Did that mean that Lesserec himself might be a suspect as well?

Craig had scanned a photocopy of the old fax Michaelson had sent from his on-site inspection tour in Eastern Europe upon learning that LIFF funding had been cut.
 
Michaelson had pleaded and cajoled and intimidated an entire list of congressmen and senators, wielding endorsements and support from other scientists.
 
He had hopped a flight back to the United States weeks before his Moscow assignment ended, leaving the inspection team in the hands of his deputy, Diana Unteling.

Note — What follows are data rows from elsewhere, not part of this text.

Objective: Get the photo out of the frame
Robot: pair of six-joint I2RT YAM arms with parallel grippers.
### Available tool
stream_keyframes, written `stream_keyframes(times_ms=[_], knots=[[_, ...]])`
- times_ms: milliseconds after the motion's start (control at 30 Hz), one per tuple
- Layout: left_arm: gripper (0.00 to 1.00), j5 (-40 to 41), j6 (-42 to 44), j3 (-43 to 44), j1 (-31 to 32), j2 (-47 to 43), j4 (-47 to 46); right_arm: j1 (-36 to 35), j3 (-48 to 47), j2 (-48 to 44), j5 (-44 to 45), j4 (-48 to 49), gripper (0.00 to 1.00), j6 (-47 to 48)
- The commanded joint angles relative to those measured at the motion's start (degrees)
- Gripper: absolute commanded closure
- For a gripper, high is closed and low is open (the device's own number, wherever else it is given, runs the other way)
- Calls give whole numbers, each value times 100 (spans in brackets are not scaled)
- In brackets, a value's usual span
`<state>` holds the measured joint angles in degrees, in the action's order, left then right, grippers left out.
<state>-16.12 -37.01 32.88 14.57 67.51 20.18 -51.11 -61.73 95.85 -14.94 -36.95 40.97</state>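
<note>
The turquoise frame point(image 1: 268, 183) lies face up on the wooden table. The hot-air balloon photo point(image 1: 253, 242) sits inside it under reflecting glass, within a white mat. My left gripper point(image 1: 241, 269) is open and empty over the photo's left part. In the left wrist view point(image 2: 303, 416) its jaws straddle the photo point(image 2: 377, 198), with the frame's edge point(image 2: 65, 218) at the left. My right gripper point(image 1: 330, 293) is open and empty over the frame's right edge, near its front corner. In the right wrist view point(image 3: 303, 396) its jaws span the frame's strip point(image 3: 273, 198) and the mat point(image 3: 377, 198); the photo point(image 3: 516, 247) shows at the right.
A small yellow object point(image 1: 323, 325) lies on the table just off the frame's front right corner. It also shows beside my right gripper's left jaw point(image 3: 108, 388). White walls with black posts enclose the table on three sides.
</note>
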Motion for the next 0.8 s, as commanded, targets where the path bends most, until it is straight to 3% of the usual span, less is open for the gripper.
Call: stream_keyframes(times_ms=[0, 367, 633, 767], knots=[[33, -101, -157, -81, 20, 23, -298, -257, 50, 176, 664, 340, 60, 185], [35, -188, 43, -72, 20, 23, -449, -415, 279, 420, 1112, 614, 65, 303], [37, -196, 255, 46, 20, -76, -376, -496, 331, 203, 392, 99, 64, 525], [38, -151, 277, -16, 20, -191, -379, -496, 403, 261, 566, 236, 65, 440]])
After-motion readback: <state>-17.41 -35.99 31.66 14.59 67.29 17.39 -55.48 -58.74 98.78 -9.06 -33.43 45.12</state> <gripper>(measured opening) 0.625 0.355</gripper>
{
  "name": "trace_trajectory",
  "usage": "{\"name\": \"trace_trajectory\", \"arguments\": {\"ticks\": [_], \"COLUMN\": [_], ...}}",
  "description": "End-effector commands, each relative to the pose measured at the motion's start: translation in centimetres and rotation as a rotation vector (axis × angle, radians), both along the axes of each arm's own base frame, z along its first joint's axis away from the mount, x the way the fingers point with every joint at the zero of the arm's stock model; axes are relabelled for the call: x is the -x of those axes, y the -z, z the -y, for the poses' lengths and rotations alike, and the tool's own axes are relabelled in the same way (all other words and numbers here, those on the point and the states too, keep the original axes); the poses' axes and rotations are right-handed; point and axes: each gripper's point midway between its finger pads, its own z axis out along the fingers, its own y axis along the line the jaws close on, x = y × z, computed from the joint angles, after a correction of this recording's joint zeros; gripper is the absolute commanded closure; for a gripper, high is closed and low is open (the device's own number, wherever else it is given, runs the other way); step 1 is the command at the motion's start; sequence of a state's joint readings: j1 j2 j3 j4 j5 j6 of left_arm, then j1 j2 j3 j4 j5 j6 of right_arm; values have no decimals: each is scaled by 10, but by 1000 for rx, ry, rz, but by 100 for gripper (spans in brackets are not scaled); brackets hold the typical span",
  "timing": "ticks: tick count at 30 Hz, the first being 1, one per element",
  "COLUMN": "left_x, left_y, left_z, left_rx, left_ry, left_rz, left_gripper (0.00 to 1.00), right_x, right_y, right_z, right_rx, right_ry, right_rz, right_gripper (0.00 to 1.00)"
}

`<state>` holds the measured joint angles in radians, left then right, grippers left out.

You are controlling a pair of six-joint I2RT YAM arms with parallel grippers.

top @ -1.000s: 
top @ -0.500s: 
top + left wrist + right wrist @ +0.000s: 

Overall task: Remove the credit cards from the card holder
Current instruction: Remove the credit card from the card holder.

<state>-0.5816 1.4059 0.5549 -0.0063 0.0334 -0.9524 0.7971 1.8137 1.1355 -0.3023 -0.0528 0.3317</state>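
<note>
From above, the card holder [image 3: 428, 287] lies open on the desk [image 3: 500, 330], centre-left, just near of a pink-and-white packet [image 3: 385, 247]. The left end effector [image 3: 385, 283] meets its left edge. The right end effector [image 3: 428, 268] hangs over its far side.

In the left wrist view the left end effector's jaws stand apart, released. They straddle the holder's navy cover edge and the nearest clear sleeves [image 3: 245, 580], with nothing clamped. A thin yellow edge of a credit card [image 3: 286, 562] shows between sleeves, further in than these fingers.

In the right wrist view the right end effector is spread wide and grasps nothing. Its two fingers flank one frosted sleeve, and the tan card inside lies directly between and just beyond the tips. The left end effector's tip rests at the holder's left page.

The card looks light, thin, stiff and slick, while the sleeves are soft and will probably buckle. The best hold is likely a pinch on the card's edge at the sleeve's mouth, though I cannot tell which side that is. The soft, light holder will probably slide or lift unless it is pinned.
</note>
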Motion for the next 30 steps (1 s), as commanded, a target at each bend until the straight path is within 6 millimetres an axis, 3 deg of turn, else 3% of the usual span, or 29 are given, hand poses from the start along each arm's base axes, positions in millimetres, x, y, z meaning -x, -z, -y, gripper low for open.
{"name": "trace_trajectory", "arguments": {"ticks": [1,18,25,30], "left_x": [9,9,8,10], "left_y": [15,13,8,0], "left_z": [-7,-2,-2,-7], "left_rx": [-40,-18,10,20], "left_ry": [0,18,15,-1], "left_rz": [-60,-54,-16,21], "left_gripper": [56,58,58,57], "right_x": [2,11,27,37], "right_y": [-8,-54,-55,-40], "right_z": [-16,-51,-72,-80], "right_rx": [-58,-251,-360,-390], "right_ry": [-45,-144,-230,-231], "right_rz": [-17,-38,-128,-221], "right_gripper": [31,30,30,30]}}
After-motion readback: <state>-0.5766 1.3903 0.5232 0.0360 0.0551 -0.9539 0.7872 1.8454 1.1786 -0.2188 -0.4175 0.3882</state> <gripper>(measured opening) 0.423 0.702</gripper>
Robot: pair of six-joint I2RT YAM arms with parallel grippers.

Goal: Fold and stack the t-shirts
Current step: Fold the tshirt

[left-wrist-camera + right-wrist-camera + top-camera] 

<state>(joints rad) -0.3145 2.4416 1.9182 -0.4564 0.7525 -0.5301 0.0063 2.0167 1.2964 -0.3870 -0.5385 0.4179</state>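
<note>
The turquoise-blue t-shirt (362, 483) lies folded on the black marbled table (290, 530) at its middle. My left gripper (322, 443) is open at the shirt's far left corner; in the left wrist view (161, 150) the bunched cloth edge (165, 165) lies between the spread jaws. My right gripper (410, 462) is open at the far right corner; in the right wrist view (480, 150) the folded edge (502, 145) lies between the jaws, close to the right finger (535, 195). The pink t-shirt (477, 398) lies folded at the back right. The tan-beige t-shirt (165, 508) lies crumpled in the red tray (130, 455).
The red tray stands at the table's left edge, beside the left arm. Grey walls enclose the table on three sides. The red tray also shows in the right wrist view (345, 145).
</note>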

Craig kept staring at the behemoth building, and the empty facility seemed to yawn in front of him.
 
It had all been for nothing.
 
After ten years and a billion dollars, the LIFF had been shut down before it could even be turned on.
 
The debacle had cost the Lab Director his job and several congressmen their careers.

Such a failure would have destroyed most people utterly, Craig thought, but Michaelson, with his pit-bull persistence and refusal to accept the inevitable, had risen like a phoenix from the ashes with T Program, his wild and unorthodox proposal to use virtual reality sensors for remote but on-site inspections anywhere in the world, anytime.

Meanwhile the LIFF sat like an enormous mausoleum too immense to be ignored.

Craig ducked his head and stepped inside the gigantic echoing space.
 
He snapped off his sunglasses and tucked them in his suit pocket while waiting for his eyes to adjust.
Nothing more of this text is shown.